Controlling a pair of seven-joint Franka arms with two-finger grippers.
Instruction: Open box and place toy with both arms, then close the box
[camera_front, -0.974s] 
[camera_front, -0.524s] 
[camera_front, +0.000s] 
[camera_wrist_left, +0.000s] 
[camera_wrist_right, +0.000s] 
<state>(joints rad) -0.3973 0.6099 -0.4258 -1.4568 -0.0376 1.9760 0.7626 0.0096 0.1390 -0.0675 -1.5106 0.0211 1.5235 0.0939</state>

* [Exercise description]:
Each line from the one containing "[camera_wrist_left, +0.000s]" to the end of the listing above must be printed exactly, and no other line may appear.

* [Your response]:
[camera_wrist_left, +0.000s] 
[camera_wrist_right, +0.000s] 
<state>(joints rad) -0.3973 0.6099 -0.4258 -1.4568 -0.0376 1.9760 0.7626 0.0096 0.1390 -0.0675 -1.5106 0.0211 1.5235 0.0939</state>

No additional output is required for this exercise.